Canicule : les codes vestimentaires résistent au travail
Malgré les fortes chaleurs qui risquent de se multiplier, les codes vestimentaires sont encore très présents dans certains milieux professionnels, empêchant de s'habiller plus légèrement. Avec des applications plus ou moins souples selon les secteurs.
Lors des audiences au tribunal dans le canton de Vaud, il est d'usage pour les avocats et les avocates de porter la robe. C'est même la loi qui le veut, et elle ne prévoit pas de dispense particulière en cas de fortes chaleurs.

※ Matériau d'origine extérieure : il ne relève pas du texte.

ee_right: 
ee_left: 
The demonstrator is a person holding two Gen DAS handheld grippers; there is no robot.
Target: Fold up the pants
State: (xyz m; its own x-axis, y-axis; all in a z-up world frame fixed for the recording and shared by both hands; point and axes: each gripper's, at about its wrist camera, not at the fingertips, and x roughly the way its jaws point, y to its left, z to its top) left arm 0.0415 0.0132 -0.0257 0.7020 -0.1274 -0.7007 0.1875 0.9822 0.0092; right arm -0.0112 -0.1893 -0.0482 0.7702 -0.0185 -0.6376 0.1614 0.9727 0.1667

Mais ce dress code peut vite s'avérer étouffant, et c'est souvent le bon sens qui fait foi.
Robes tombées à la barre
"On prend toujours la robe avec nous, mais par ces températures, ça arrive quand même souvent qu'en arrivant à l'audience, l'huissier nous informe que le président ou le juge nous dispense tous de robe", explique Me Melissa Elkaim, avocate au barreau, dans le 19h30. "Tout le monde joue le jeu."

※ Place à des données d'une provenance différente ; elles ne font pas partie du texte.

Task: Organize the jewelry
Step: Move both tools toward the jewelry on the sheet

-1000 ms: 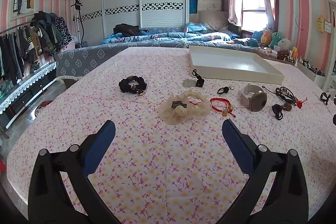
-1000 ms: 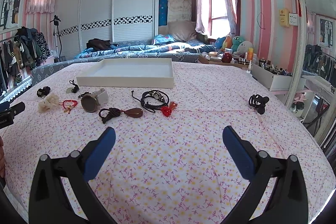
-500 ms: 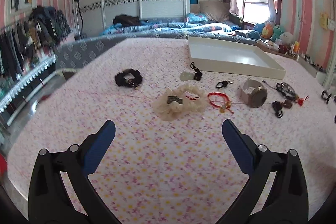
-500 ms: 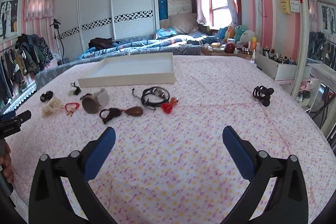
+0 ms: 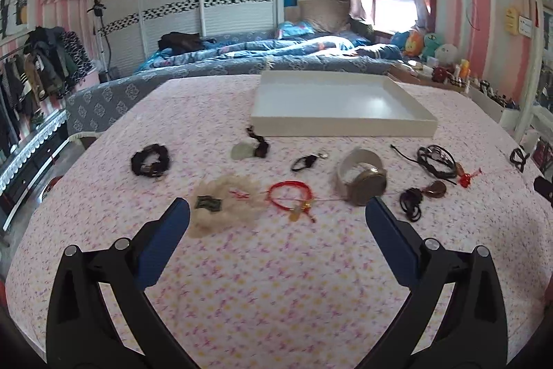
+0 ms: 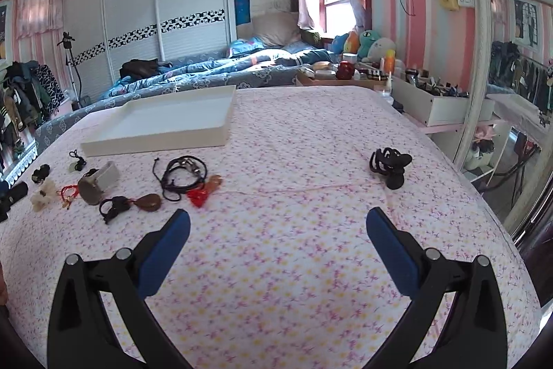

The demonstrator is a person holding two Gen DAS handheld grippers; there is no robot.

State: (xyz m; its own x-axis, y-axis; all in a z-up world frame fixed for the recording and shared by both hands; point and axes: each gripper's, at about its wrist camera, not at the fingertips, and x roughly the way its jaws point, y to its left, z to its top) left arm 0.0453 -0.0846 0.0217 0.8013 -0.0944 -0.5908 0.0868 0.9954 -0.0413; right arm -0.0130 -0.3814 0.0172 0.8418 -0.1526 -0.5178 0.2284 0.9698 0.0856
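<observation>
None of the jewelry has yet been placed in the white tray (image 5: pixel 340 106), which is seen bare at the far side of the floral tablecloth (image 5: pixel 276 282), so the whole task is judged to remain. From left to right, a black scrunchie (image 5: pixel 151 159), a cream lace flower piece (image 5: pixel 224 204), a pale pendant on a dark cord (image 5: pixel 249 148), a red string bracelet (image 5: pixel 290 196), a small black clasp (image 5: pixel 306 160), a grey watch (image 5: pixel 361 177), a brown pendant (image 5: pixel 433 188) and a coil of black cord (image 5: pixel 436 160) are laid out well short of the tray. A black hair claw (image 6: pixel 390 163) is set far apart to the right. The left gripper (image 5: pixel 276 220) and right gripper (image 6: pixel 278 223) are both held spread wide with nothing between the fingers. Nothing is seen blocking the tray, though the cords lie tangled close together.
</observation>
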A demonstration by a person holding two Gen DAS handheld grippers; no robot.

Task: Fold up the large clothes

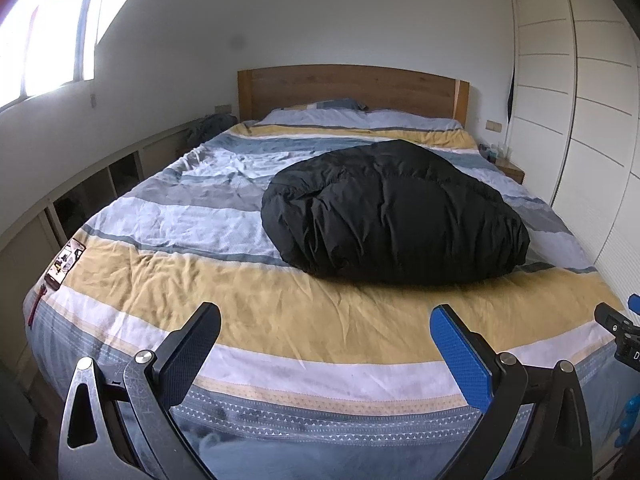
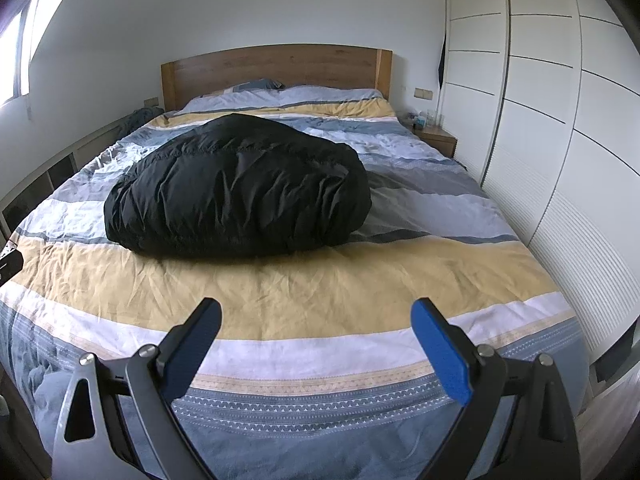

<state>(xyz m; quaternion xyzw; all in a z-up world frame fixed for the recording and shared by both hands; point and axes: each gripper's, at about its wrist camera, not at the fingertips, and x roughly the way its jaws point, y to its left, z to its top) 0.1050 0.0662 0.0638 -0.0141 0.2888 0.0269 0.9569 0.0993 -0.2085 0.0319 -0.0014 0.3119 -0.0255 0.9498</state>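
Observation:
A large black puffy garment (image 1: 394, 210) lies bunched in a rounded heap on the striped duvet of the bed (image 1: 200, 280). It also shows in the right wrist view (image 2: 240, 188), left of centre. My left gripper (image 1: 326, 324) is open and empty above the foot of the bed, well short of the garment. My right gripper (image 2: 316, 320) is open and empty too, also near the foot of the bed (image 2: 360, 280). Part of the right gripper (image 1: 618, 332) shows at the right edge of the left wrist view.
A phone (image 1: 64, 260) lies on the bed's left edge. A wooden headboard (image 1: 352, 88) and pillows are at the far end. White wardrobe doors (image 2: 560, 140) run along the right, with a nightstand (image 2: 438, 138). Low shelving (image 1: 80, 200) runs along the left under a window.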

Ces décisions de dernière minute peuvent amener à des situations inattendues, confie-t-elle toutefois. "On peut voir des magistrats en polo, et moi en petit débardeur parce qu'on n'avait pas anticipé d'abandonner les robes."
Mais dans d'autres secteurs, les codes vestimentaires restent rigoureux. Responsable au sein d'une régie immobilière, Julien Kern conserve une longueur de vêtement y compris au bureau, où il peut être amené à rencontrer des clients. Et pour ses rendez-vous en tant que représentant, il conserve un costume dans sa voiture et se change sur la route.
Appartenance au groupe
Encore largement présents dans le milieu professionnel, les codes vestimentaires servent à instituer une image de compétence, mais aussi un sentiment d'appartenance, rappelle Bertrand Aubrin, professeur assistant à l'école hôtelière de Lausanne (EHL).
"Il y a une partie du dress code qui est liée au groupe", note-t-il. "Quand on va manger avec ses collègues à midi, si on est le seul en t-shirt et que tout le monde est en chemise, on passe un peu pour un charlot."
Fortes chaleurs ou non, certains codes ont donc encore la vie dure. Et l'habit fait encore parfois le moine.